- Task statement -
The expected output is the data below, character for character, without its pictures.

Supplied information below:

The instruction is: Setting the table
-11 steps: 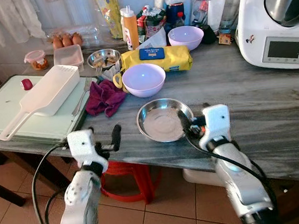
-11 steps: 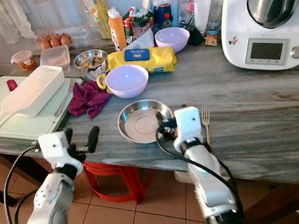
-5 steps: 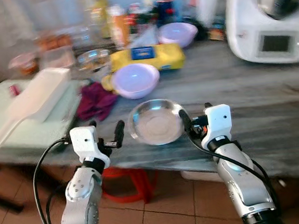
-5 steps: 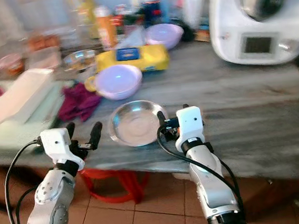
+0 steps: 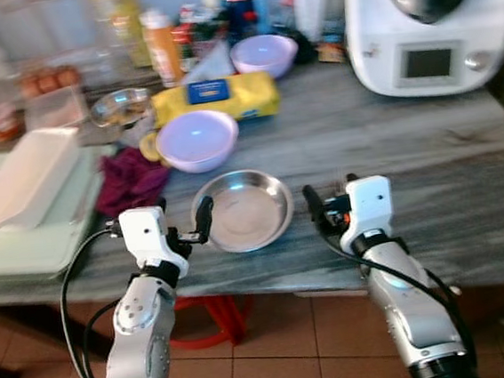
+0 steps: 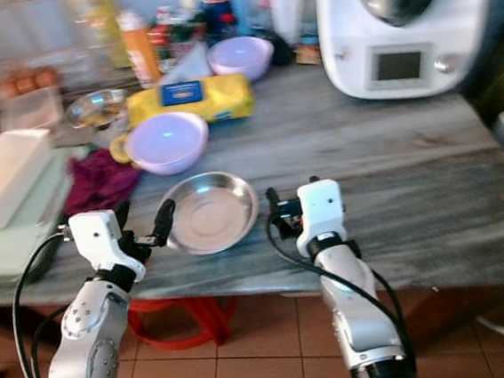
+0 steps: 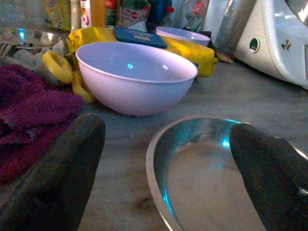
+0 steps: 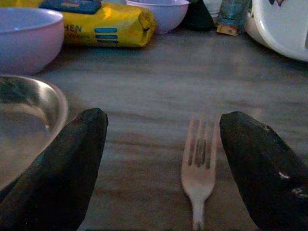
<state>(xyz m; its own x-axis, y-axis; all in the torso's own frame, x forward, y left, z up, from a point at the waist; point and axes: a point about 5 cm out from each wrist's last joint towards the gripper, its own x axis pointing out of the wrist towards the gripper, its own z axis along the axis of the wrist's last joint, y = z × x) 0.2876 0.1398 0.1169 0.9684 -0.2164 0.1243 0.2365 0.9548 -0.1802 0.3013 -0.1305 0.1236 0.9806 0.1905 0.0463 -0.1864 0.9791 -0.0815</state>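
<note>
A shallow steel plate [image 5: 242, 210] lies on the grey marble table [image 5: 410, 165] near its front edge. My left gripper [image 5: 184, 227] hovers at the plate's left rim, open and empty; in the left wrist view the plate [image 7: 207, 163] lies between its fingers [image 7: 53, 183]. My right gripper [image 5: 332, 201] is open just right of the plate. In the right wrist view, a fork [image 8: 198, 163] lies flat on the table between its fingers [image 8: 62, 163]. A lavender bowl [image 5: 196, 141] stands behind the plate, a second one [image 5: 263, 54] farther back.
A purple cloth [image 5: 126, 179] and a pale green tray [image 5: 24, 238] with a white scoop [image 5: 19, 185] lie to the left. A yellow package [image 5: 216, 98], bottles and a small steel bowl [image 5: 119, 105] crowd the back. A white kitchen machine [image 5: 432, 20] stands back right.
The camera has swung to the right, so the whole scene sits further left. My left gripper now sits closer to the plate's left rim. Both grippers stay open.
</note>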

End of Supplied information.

- Result -
The instruction is: Setting the table
-11 steps: 
-11 steps: 
-5 steps: 
-5 steps: 
+0 steps: 
+0 steps: 
+0 steps: 
+0 steps: 
<state>(xyz m; its own x-axis, y-axis; all in the torso's own frame, x forward, y left, z up, from a point at the waist; point and axes: a point about 5 cm out from each wrist's last joint towards the gripper, its own x axis pointing out of the wrist towards the gripper, its own z axis along the axis of the wrist's last joint, y = z × x) 0.2876 0.1398 0.1169 0.9684 -0.2164 0.1243 0.2365 0.9548 -0.1802 0.3013 -0.1305 0.1236 0.9806 0.1905 0.0463 -0.1864 0.9791 -0.0815</state>
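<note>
A shallow steel plate [image 5: 242, 210] lies on the grey marble table [image 5: 410, 165] near its front edge. My left gripper [image 5: 184, 227] hovers at the plate's left rim, open and empty; in the left wrist view the plate [image 7: 207, 163] lies between its fingers [image 7: 53, 183]. My right gripper [image 5: 332, 201] is open just right of the plate. In the right wrist view, a fork [image 8: 198, 163] lies flat on the table between its fingers [image 8: 62, 163]. A lavender bowl [image 5: 196, 141] stands behind the plate, a second one [image 5: 263, 54] farther back.
A purple cloth [image 5: 126, 179] and a pale green tray [image 5: 24, 238] with a white scoop [image 5: 19, 185] lie to the left. A yellow package [image 5: 216, 98], bottles and a small steel bowl [image 5: 119, 105] crowd the back. A white kitchen machine [image 5: 432, 20] stands back right.
The camera has swung to the right, so the whole scene sits further left. My left gripper now sits closer to the plate's left rim. Both grippers stay open.
</note>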

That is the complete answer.